Das Marktsegment der spezialisierten, hochqualifizierten Personaldienstleistung sichert auch bei konjunkturellen Abschwächungen überdurchschnittliche Wachstumsraten. Dabei geht das Wachstum bei DIS immer einher mit mehr Beschäftigung. Somit steigt mit jedem neuen Mitarbeiter bei der DIS auch der Shareholder Value. Nur mit mehr qualifizierten Mitarbeitern kann DIS mehr Arbeitsstunden für Kunden Leisten und mehr Gewinn erzielen.

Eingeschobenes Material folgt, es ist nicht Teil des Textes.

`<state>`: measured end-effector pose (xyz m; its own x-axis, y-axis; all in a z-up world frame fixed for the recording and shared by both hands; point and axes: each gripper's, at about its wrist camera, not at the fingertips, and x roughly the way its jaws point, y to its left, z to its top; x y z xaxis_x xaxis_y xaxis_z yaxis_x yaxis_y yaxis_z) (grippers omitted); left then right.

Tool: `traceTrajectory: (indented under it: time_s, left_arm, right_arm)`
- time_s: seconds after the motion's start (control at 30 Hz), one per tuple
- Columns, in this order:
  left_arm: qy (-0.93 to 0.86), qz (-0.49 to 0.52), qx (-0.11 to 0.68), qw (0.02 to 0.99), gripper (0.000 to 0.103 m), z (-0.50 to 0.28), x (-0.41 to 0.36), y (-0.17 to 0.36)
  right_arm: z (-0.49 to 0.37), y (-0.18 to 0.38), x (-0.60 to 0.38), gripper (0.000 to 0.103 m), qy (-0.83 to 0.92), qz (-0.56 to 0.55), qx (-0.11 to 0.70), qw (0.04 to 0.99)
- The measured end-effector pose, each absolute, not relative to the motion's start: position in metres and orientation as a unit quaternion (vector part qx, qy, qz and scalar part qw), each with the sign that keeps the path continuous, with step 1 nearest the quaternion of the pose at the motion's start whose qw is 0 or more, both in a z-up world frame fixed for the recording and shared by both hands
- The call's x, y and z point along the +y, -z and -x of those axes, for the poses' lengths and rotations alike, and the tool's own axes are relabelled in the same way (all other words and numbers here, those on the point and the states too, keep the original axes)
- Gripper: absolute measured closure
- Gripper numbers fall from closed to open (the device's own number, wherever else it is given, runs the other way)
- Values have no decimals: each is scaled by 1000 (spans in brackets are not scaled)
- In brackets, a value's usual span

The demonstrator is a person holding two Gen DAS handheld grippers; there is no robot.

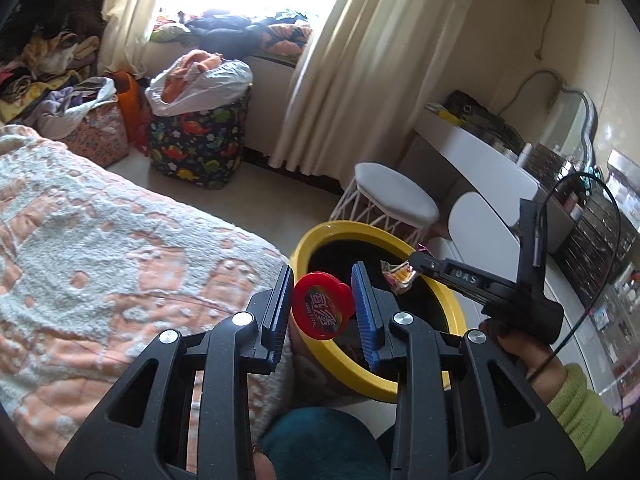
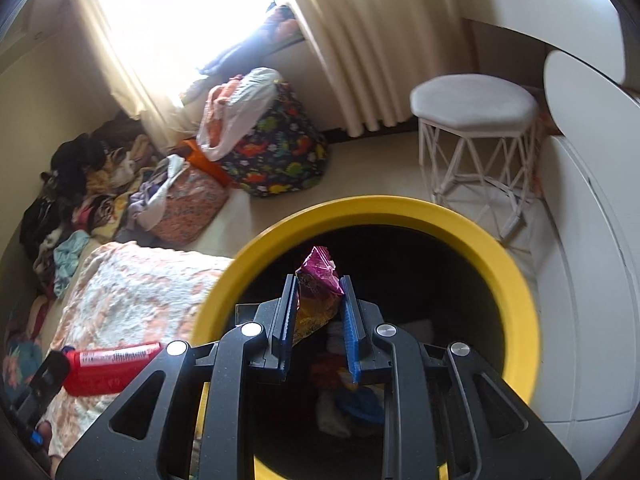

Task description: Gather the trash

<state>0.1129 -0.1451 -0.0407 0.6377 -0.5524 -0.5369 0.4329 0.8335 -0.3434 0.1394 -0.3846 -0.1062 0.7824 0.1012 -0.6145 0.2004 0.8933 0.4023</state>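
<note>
I have the bed (image 1: 100, 240) on one side with its peach-and-white blanket, and beside it the yellow-rimmed bin (image 2: 516, 280), which is where both pieces of trash are headed. My right gripper (image 2: 318, 308) hangs over the bin's dark mouth, its jaws narrow and clamped on a crumpled purple-and-yellow snack wrapper (image 2: 316, 292); in the left wrist view that wrapper shows as a pale scrap just inside the far rim. My left gripper (image 1: 322, 304) sits over the near rim, jaws pinching a red round lid (image 1: 322, 306) by its edges. To do this well, I judge I should carry the lid further over the opening before letting go, since it could strike the rim and roll onto the floor. The wrapper looks ready to drop. The bin's depths are mostly black; I make out only 2 or 3 vague coloured scraps below.
</note>
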Motion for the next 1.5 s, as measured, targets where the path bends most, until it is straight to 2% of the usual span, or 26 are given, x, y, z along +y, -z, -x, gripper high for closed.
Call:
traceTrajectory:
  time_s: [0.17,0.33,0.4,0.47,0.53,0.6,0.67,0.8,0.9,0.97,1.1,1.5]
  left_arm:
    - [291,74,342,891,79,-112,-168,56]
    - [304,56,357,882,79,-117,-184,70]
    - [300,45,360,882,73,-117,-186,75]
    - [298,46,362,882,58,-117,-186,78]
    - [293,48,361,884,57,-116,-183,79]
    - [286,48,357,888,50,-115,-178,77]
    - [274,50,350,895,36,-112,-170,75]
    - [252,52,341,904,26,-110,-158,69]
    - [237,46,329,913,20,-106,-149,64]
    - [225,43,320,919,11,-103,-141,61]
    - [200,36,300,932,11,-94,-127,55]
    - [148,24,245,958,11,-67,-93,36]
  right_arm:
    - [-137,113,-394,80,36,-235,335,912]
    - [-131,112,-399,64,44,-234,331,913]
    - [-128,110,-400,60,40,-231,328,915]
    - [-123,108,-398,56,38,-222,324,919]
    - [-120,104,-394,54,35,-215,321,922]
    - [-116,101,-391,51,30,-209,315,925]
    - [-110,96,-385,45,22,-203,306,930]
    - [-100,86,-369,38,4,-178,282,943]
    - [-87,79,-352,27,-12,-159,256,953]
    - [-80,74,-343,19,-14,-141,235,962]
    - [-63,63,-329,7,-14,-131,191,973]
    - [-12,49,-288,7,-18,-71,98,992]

Mehr Gewinn erzielen, das ist das klare Ziel der DIS AG. Dabei kommt es nicht zu Konflikten zwischen Shareholdern und den Stakeholdern. Die Investoren finanzieren das Wachstum der DIS und erhalten dafür eine überdurchschnittliche Rendite. Die Kunden agieren flexibler und werden wettbewerbsfähiger. Immer mehr Menschen finden interessante, marktgerecht entlohnte Arbeitsplätze. Auch der Staat gewinnt den finanziellen Spielraum, um seinen Aufgaben nachzukommen.

So versteht die DIS Deutscher Industrie Service AG ihr Bündnis für Arbeit.

Ausblick

Seit dem vierten Quartal 1998 befindet sich die deutsche Wirtschaft in einer konjunkturellen Schwächephase. Jüngste Prognosen gehen für das ganze Jahr nur noch von einem Wirtschaftswachstum zwischen 1,4% und 1,6% aus. Die Entwicklung der Personaldienstleistungsbranche in den vergangenen Wirtschaftszyklen hat gezeigt, daß eine konjunkturelle Eintrübung nicht ohne Folgen für das Marktwachstum bleibt. Bis Ende Februar 1999 hat DIS eine deutliche Abschwächung der Nachfrage jedoch nicht verspürt. Alle fünf Geschäftsbereiche entwickeln sich derzeit planmäßig. Der Umsatz ist im Januar um 20% gestiegen und das Ergebnis liegt deutlich über dem des Vorjahres.

Der Vorstand der DIS Deutscher Industrie Service AG ist davon überzeugt, daß trotz einer möglichen Wachstumsdelle 1999 der deutsche Personaldienstleistungsmarkt im Hinblick auf die kommenden zehn Jahre eine der am schnellsten wachsenden Branchen weltweit ist. An diesem Wachstum will die DIS mit ihrem modernen, ertragstarken Dienstleistungsportefeuille überproportional partizipieren.

Für das Jahr 1999 erwartet die DIS aufgrund der heute vorliegenden Rahmendaten einen Umsatzanstieg von rund 20 Prozent und einen überproportionalen Gewinnanstieg.